We thought that it would be useful to offer some easy-to-follow rules for keeping your intranet content fresh and new.
Maintaining the standard of your intranet content is key to keeping users interested; creating new content makes gives your users a reason to come back to your intranet time and again, maintaining high usage levels and helping to make the most of your installation.
So what are our recommendations?
1. Conduct regular content reviews
It seems obvious, but regular reviews really are a must. Keeping track of what’s happening with your content is vital to maintaining usage levels in the long run.
Find the review technique that works for you, whether you have a single content editor, group reviews or individuals responsible for their own content, and make sure that you schedule your reviews on a regular basis – six months is ideal for regular maintenance, twelve for more significant overhauls.
Stick to your schedule and analyse all available statistics – for publishing, reading, access times and areas, and anything else that you can use to inform your review.
2. Involve end users
Get people involved – if you give your end users a stake in the intranet’s development, then they are much more likely to feel positive about engaging with elements such as review processes.
Encouraging your users to review their own content should be part of your wider engagement strategy, so make it a big part of what you do to give users a ‘voice’ on your intranet – highlight the contributions made by the more helpful users to reinforce the perceived validity of the review process.
Failing to keep users engaged is setting your intranet up for failure: keep users involved, and your intranet will go from strength to strength.
3. Give your audience the content they want, as well as the content they need.
Your content should have two aims – to inform your users, and to engage them too. Information such as company policies, holiday allowance, organisation charts and official forms should all be online and easily accessible to make your intranet an integral part of your operations; hosting this type of mission-critical information on your intranet makes it an indispensable part of your users’ daily lives and creates a healthy reliance on your system.
However, giving your users the information they need is only the minimum requirement – the ideal position is providing your users with information that truly engages them.
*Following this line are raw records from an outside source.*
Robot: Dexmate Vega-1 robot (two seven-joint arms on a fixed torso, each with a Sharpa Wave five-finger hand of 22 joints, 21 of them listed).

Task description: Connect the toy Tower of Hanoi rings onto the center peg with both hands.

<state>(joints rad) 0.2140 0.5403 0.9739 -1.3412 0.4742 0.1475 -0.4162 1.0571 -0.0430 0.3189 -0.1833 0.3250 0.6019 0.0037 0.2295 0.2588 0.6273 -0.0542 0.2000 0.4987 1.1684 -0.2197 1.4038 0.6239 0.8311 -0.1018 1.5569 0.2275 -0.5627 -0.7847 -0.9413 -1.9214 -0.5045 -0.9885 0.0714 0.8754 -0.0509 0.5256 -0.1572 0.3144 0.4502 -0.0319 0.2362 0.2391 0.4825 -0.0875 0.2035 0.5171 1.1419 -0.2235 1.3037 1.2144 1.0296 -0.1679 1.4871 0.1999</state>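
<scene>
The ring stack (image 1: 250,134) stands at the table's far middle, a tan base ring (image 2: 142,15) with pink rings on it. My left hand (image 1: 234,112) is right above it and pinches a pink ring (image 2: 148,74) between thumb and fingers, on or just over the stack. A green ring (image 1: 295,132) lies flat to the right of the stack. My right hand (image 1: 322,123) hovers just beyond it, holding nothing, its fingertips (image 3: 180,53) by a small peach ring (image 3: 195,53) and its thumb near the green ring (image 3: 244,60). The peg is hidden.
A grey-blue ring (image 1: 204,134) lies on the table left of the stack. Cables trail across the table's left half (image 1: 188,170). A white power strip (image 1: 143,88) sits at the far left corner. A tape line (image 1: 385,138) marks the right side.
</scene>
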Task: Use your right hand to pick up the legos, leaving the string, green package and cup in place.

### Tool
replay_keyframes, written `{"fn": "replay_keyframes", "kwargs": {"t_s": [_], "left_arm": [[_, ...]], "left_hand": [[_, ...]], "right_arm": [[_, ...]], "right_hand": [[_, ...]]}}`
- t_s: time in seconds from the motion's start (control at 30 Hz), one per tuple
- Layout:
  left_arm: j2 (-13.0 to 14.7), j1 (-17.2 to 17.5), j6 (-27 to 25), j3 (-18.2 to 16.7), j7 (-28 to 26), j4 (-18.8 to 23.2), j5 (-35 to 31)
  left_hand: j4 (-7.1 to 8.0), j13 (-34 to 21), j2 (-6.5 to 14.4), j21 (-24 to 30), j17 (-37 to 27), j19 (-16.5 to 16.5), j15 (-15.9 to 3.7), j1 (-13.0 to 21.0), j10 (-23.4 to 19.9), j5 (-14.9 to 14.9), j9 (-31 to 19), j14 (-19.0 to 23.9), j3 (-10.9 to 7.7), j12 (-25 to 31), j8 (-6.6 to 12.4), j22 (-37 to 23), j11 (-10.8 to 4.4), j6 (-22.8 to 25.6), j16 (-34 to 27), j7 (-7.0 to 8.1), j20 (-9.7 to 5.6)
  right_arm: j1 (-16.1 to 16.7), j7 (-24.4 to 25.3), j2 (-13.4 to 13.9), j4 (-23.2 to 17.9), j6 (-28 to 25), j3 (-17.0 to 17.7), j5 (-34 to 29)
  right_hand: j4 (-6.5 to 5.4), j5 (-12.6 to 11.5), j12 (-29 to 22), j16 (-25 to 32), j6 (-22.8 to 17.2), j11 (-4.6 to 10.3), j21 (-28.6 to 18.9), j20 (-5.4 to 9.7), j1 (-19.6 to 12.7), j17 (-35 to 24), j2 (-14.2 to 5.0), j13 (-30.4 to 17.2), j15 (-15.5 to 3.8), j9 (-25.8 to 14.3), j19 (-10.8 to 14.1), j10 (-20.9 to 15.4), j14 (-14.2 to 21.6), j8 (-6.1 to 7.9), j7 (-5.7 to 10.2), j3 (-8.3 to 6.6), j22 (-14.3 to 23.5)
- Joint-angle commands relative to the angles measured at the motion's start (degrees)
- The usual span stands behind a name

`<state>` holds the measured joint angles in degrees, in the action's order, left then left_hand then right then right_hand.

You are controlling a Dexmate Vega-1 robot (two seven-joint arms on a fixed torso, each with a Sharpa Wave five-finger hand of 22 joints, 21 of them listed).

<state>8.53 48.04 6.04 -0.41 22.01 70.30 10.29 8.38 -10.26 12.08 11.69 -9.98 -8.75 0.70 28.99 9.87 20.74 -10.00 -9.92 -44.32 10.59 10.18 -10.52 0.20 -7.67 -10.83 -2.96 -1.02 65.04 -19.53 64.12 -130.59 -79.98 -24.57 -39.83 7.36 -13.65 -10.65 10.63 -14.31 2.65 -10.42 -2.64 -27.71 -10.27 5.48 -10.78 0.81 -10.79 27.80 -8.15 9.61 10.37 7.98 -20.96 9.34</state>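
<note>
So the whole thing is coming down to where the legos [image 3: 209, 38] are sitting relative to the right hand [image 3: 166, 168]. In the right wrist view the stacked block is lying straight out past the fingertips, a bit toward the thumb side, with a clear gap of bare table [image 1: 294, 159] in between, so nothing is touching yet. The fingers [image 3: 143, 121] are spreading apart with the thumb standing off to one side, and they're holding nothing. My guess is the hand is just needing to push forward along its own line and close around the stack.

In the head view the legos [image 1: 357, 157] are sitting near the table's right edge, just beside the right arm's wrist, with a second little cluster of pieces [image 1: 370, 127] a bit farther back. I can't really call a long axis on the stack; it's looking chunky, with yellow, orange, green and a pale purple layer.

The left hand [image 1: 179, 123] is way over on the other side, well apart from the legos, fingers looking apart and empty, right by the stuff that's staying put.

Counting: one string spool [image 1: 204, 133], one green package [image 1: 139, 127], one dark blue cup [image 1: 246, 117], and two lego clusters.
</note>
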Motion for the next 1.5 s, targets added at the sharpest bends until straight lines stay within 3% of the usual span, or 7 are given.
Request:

Find out what your users like to do on the web, and see if it can be applied to your intranet – blogs, wikis, and other web 2.0 and social media applications can create a valuable ‘buzz’ about the intranet, and you can use that buzz by directing them to more business-critical areas through targeted intranet adverts or links – the same model that internet advertisers use on commercial news sites, for example.
You can even co-opt the intranet sites they like to visit out of formal work hours by providing RSS feeds of their favourite sites. Don’t be afraid of including less business-focused content or sites – using targeted intranet adverts on your RSS feed page means you’re getting to your users from the places they want to go. Of course, a strategy such as this may well require some monitoring of user behaviour to ensure that productivity doesn’t take a hit as a result, but sometimes taking a risk can pay huge dividends.
4. Always create
Seeing the same old content every time you log on to the intranet is a huge turn-off, and so this is one of the big intranet ‘no-no’s. You simply have to keep content coming, both in the form of updates to existing content and in terms of brand-new articles, images, news items etc.
Monitor publishing trends during your reviews to make sure that all areas of your intranet are getting enough new content – make sure you have key users in each area who will help to push the publishing process to their colleagues.
Make sure that you always have regular content updates – whether these are newsletters, new blog posts, forum replies or any other content type necessary. And archive older content – don’t keep it visible on homepages, but don’t delete it either; rather, you should increase your storage to keep hold of your information assets.
5. Make Publishing Easy
If your publishing process is a hassle, you’re instantly losing content. Now that everyone is used to simple publishing in web applications such as Facebook or Twitter – or WordPress, of course – people want to publish content quickly and easily, and extra complications can form a significant barrier to this.
You have to take your less technically-minded users into account – these are the people who are ready and willing contribute, but who will be turned off by too many technical steps before they can publish.
Keep publishing short and snappy – you need some degree of classification involved, or you’ll end up with a content jumble sale, but don’t make it an obstacle that stops the publishing process dead.